The automotive aftermarket has traditionally been much less affected by economic downturns than the overall auto market and hence has been a relatively reliable investment. When consumers defer new car purchases because of a difficult economy, demand for parts to repair and maintain older vehicles, including tires, brakes, and shocks, increases, boosting sales for part makers and suppliers.
That stability and reliability is one reason investors have shown a strong interest in the automotive aftermarket, and their interest has been rewarded. That reliability, however, is being challenged by the growing popularity of electric vehicles (EVs). With fewer moving parts to break and wear out, EVs have lower lifetime maintenance costs than vehicles with internal-combustion engines (ICE). Also, as Advanced Driver Assistance Systems (ADAS) become more prevent in cars, need for collision parts are likely to reduce.
Consequently, investors will need to understand how the dynamics of the automotive aftermarket are likely to change over time and by type of part:
- Demand for ICE-specific parts—motor oil, and spark plugs, as well as engine accessories used to enhance ICE performance—is expected to fall as more EVs take to the road.
- For aftermarket parts shared by both EVs and ICEs, demand is likely to be mixed. Manufacturers closely tied with ICEs will become risky at various time horizons (depending on the part replacement cycle) but will generally remain a viable option for the near term. The same applies for many collision parts as well. Opportunities for consolidation among these suppliers will likely increase.

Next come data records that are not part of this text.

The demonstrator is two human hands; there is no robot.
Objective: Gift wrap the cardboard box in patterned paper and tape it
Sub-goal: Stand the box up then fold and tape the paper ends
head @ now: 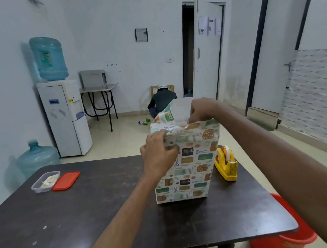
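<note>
The box stands upright on the dark table, its sides covered in white paper printed with green, brown and navy motifs. At its top the paper is loose: a flap sticks up with its white underside showing. My left hand pinches a folded paper edge at the box's upper left corner. My right hand grips the raised flap at the top right. A yellow tape dispenser with a white roll sits just right of the box.
A clear plastic container and its red lid lie at the table's left. A red bucket stands on the floor at the right. A water dispenser, a spare bottle and a crouching person are beyond.
</note>
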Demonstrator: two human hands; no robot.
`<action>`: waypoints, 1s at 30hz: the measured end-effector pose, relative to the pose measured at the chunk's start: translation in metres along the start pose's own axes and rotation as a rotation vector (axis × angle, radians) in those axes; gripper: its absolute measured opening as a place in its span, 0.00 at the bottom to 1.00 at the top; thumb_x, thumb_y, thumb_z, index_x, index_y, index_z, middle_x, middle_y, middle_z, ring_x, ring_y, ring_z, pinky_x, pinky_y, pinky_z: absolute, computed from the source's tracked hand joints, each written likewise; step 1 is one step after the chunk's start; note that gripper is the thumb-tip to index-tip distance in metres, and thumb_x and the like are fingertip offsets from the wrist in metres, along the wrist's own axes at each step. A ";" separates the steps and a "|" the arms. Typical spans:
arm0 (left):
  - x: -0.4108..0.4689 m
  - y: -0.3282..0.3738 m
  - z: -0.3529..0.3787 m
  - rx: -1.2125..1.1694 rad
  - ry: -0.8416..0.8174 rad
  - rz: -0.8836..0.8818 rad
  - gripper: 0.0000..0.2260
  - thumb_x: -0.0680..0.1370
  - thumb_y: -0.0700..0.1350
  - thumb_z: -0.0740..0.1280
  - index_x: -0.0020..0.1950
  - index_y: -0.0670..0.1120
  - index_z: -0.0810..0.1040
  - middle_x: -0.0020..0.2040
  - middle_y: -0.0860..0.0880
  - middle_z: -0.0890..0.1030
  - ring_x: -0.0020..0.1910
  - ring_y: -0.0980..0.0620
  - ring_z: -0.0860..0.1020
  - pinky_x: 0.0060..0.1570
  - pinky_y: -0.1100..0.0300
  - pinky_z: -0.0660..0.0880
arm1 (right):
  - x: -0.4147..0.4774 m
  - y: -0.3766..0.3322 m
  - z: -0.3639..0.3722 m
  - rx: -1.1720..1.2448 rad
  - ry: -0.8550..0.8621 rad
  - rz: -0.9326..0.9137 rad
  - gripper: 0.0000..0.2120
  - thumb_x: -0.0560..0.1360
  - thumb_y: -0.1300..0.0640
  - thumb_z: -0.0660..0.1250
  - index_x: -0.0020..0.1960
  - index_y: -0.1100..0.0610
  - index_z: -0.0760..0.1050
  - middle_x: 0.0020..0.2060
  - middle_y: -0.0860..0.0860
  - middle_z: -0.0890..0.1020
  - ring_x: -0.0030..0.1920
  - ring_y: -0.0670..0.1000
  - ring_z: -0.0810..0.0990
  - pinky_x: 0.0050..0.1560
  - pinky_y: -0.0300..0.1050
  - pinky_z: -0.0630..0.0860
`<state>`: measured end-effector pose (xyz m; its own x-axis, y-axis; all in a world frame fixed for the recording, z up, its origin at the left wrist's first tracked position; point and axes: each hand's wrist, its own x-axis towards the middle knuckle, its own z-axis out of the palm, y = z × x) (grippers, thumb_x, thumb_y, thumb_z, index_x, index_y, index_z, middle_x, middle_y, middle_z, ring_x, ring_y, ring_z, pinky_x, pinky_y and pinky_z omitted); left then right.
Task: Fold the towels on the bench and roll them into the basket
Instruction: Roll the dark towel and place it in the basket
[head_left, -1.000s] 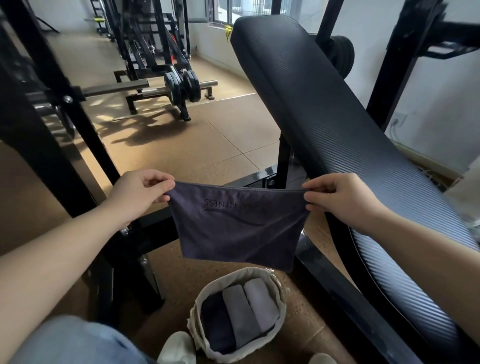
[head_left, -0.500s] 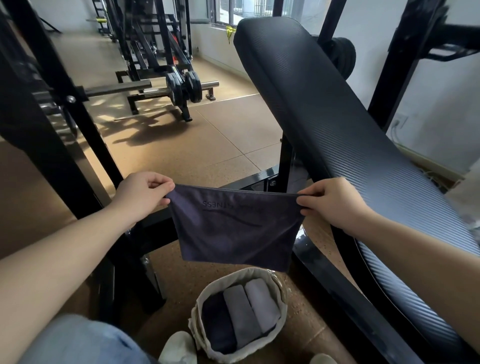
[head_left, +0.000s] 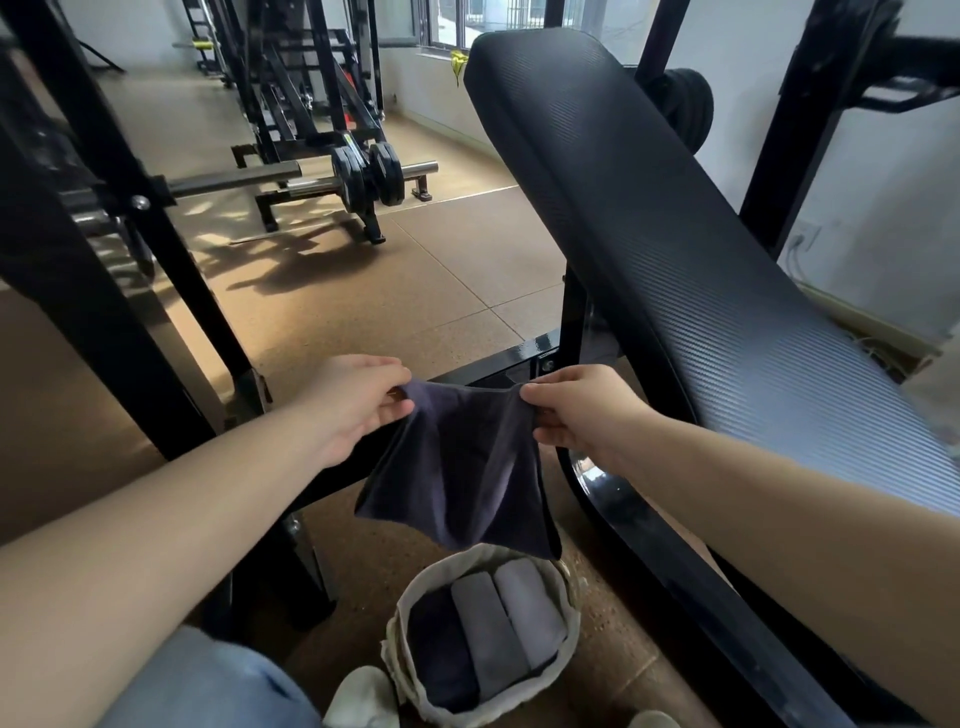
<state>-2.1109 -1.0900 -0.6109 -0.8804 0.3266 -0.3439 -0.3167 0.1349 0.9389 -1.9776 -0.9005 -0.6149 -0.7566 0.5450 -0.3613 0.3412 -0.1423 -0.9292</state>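
A dark purple towel (head_left: 462, 473) hangs in the air between my hands, sagging in loose folds. My left hand (head_left: 358, 405) pinches its upper left corner and my right hand (head_left: 582, 410) pinches the upper right corner. Directly below on the floor stands a round cream fabric basket (head_left: 563, 629). Inside it lie three rolled towels side by side: a dark one (head_left: 441, 654) and two grey ones (head_left: 498, 629). The black padded bench (head_left: 675, 249) slopes up to the right of my hands, with nothing on the part I see.
The bench's black steel frame (head_left: 519, 358) crosses behind the towel and runs down to the lower right. A black rack upright (head_left: 156, 249) stands left. A loaded barbell on a stand (head_left: 363, 176) sits farther back on the brown floor. My knee and white shoe (head_left: 358, 696) are near the basket.
My hands have come closer together, so the towel that was stretched flat between them now sags and bunches in the middle. Its printed lettering no longer shows.
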 end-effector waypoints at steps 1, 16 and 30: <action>-0.003 0.001 0.007 -0.015 -0.028 -0.004 0.08 0.80 0.36 0.70 0.58 0.41 0.79 0.52 0.39 0.82 0.45 0.48 0.83 0.40 0.61 0.83 | 0.002 -0.002 0.006 -0.023 -0.004 -0.014 0.07 0.77 0.61 0.73 0.53 0.61 0.81 0.47 0.60 0.87 0.43 0.55 0.87 0.36 0.43 0.81; 0.000 -0.014 0.051 0.045 -0.184 0.012 0.07 0.78 0.36 0.71 0.56 0.44 0.81 0.49 0.43 0.87 0.47 0.47 0.87 0.49 0.53 0.84 | 0.020 0.003 0.020 -0.468 -0.006 -0.342 0.03 0.75 0.58 0.74 0.47 0.52 0.86 0.38 0.49 0.87 0.36 0.49 0.87 0.46 0.50 0.86; 0.016 -0.028 0.059 0.100 -0.161 -0.011 0.06 0.77 0.40 0.74 0.52 0.49 0.83 0.44 0.50 0.87 0.44 0.53 0.86 0.38 0.60 0.79 | 0.036 0.022 0.019 -0.474 0.046 -0.366 0.01 0.74 0.55 0.75 0.45 0.52 0.85 0.37 0.48 0.87 0.34 0.47 0.86 0.46 0.50 0.85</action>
<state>-2.0951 -1.0338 -0.6438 -0.8065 0.4694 -0.3596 -0.2822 0.2288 0.9317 -2.0075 -0.8994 -0.6497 -0.8505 0.5259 -0.0107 0.2826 0.4397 -0.8525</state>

- Makers of powertrain agnostic parts, like tires, lead acid batteries, and windshields, will remain a safe bet for the long term and will generally weather economic downturns.
- For the long term, look for suppliers that are gearing up for the accelerating shift to EVs.
Given these rapid changes in the auto industry, investors in the automotive aftermarket will need to be cautious about where they place their bets. However, investors that understand these dynamics can still do very well in this sector.